Carícias de gays e héteros são iguais. Bizarro é o preconceito

Leonardo Sakamoto

09/02/2012 18h23

Tolerância é bom. Porém, legal mesmo não é apenas tolerar, mas acreditar que as diferenças tornam o mundo mais interessante e rico do que a monotonia monocromática da velha ditadura comportamental a que estamos subjugados pela religião, pela tradição, pelo preconceito.

Dizem que falta informação e, por isso, temos uma sociedade que pensa de forma tão tacanha. Que não temos contato com o "outro" e, portanto, continuamos a temê-lo. Mas e quando a informação sobre o outro não flui por medo dos atores públicos que deveriam tornar isso possível? É difícil ser vanguarda na defesa dos direitos humanos, eu sei. Mas o governo pode se esforçar um pouco mais.

Afinal de contas, que mensagem o poder público quer passar barrando a divulgação em massa de campanhas de saúde destinadas aos gays que não se escondam atrás de nossa vergonha heterossexual e mostrem a realidade como ela é?
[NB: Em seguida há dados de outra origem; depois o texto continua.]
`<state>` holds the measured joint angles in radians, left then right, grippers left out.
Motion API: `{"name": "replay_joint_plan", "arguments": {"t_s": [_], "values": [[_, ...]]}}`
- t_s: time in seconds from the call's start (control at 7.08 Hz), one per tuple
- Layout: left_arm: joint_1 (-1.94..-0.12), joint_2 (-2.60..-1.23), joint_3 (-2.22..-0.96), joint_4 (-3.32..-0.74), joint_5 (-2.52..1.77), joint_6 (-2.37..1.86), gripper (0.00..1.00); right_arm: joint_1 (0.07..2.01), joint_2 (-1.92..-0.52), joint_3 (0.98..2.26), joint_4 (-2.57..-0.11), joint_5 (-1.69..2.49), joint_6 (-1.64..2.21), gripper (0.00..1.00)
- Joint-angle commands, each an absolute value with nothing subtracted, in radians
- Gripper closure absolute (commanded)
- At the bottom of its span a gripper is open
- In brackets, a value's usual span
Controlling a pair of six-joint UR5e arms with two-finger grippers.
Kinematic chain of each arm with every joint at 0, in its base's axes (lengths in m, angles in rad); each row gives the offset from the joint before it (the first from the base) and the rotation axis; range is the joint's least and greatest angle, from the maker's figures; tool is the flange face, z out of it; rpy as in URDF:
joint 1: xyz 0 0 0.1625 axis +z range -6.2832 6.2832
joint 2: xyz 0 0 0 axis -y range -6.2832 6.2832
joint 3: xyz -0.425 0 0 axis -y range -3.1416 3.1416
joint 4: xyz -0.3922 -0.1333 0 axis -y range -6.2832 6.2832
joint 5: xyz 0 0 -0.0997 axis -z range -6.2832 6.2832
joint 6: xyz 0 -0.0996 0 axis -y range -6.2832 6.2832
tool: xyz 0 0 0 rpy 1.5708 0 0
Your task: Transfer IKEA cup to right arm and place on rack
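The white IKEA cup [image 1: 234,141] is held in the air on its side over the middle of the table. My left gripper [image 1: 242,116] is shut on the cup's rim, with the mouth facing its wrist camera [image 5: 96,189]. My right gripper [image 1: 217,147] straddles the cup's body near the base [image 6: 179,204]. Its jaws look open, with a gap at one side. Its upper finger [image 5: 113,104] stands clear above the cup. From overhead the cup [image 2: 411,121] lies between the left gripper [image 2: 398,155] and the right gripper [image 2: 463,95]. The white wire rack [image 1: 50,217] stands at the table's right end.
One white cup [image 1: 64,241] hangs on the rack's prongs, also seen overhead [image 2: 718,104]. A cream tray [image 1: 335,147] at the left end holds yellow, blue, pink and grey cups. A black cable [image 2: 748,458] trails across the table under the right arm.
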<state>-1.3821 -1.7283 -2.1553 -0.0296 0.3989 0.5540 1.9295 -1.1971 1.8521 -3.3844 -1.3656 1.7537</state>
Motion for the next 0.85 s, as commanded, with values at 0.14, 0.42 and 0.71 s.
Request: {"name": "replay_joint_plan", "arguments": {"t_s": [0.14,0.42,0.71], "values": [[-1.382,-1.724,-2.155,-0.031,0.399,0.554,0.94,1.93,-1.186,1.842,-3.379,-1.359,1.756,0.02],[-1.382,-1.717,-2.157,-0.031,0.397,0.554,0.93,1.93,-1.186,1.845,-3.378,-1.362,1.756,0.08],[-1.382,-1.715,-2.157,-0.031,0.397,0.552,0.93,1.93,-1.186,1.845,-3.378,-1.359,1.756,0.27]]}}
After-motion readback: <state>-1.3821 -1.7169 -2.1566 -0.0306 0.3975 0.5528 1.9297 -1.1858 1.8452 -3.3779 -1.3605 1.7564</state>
Dois gays ficando em uma balada é uma cena que não difere de um homem e uma mulher na mesma situação – ao contrário do que os autores de novelas querem passar, com aquelas cenas platônicas ridículas, quando envolvem duas pessoas do mesmo sexo, feitas para não ofender os membros da TFP na sala de jantar.

A campanha acima chegou a ser veiculada na internet pelo Ministério da Saúde, que a retirou, considerando sua exposição um "equívoco". O órgão afirmou que o vídeo deveria ser exibido apenas em locais fechados, para o seu público-alvo.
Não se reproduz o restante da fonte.